### [WHAT YOU HAVE TO DO]
Print the whole listing below again, exactly as given.
>>
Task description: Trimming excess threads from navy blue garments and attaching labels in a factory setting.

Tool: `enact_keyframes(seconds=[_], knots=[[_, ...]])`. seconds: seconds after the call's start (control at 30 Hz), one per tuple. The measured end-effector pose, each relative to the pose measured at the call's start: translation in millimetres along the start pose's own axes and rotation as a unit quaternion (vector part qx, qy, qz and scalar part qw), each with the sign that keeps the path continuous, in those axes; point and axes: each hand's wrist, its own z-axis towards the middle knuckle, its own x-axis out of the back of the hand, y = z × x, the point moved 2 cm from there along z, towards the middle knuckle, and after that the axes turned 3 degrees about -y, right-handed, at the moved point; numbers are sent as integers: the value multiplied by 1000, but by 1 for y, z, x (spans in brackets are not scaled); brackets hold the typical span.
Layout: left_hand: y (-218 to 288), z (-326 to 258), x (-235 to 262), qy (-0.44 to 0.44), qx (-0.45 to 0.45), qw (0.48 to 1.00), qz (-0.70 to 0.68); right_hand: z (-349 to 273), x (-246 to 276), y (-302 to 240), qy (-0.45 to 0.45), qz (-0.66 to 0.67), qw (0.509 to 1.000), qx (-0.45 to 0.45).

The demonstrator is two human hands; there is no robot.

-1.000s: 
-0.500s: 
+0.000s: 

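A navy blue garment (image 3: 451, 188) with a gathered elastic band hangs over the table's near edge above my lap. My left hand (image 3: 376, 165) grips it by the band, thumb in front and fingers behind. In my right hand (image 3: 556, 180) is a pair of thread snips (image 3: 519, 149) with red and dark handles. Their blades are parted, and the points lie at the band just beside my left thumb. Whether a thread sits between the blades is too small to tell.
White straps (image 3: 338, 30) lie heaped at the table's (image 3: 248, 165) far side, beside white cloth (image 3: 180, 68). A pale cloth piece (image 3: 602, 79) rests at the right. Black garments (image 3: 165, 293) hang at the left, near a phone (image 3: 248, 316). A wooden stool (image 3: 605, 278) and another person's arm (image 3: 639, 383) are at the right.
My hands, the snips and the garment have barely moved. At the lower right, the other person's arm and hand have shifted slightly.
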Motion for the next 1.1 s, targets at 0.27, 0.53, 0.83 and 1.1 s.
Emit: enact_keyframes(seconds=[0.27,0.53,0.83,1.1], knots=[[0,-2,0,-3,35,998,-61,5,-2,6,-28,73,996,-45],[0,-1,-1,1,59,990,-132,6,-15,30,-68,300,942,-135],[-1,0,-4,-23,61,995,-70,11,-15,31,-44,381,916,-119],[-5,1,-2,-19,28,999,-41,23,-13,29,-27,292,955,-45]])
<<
### [TASK OUTPUT]
Task description: Trimming excess threads from navy blue garments and attaching labels in a factory setting.

Tool: `enact_keyframes(seconds=[_], knots=[[_, ...]])`. seconds: seconds after the call's start (control at 30 Hz), one per tuple. The measured end-effector pose, each relative to the pose measured at the call's start: translation in millimetres along the start pose's own axes and rotation as a unit quaternion (vector part qx, qy, qz and scalar part qw), each with the sign that keeps the path continuous, in those axes; point and axes: each hand's wrist, its own z-axis towards the middle knuckle, its own x-axis out of the back of the hand, y = z × x, the point moved 2 cm from there along z, towards the middle knuckle, and after that the axes turned 3 degrees about -y, right-handed, at the moved point; numbers are sent as integers: the value multiplied by 1000, but by 1 for y, z, x (spans in brackets are not scaled); brackets hold the typical span.
Layout: left_hand: y (-218 to 288), z (-326 to 258), x (-235 to 262), qy (-0.44 to 0.44), qx (-0.45 to 0.45), qw (0.48 to 1.00), qz (-0.70 to 0.68); right_hand: z (-349 to 273), x (-246 to 276), y (-302 to 240), qy (-0.45 to 0.45), qz (-0.66 to 0.67), qw (0.509 to 1.000), qx (-0.45 to 0.45).

The demonstrator is two human hands; there is no robot.

-1.000s: 
-0.500s: 
+0.000s: 

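A navy blue garment (image 3: 451, 188) with a gathered elastic band hangs over the table's near edge above my lap. My left hand (image 3: 376, 165) grips it by the band, thumb in front and fingers behind. In my right hand (image 3: 556, 180) is a pair of thread snips (image 3: 519, 149) with red and dark handles. Their blades are parted, and the points lie at the band just beside my left thumb. Whether a thread sits between the blades is too small to tell.
White straps (image 3: 338, 30) lie heaped at the table's (image 3: 248, 165) far side, beside white cloth (image 3: 180, 68). A pale cloth piece (image 3: 602, 79) rests at the right. Black garments (image 3: 165, 293) hang at the left, near a phone (image 3: 248, 316). A wooden stool (image 3: 605, 278) and another person's arm (image 3: 639, 383) are at the right.
My hands, the snips and the garment have barely moved. At the lower right, the other person's arm and hand have shifted slightly.
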Motion for the next 1.1 s, targets at 0.27, 0.53, 0.83 and 1.1 s.
Emit: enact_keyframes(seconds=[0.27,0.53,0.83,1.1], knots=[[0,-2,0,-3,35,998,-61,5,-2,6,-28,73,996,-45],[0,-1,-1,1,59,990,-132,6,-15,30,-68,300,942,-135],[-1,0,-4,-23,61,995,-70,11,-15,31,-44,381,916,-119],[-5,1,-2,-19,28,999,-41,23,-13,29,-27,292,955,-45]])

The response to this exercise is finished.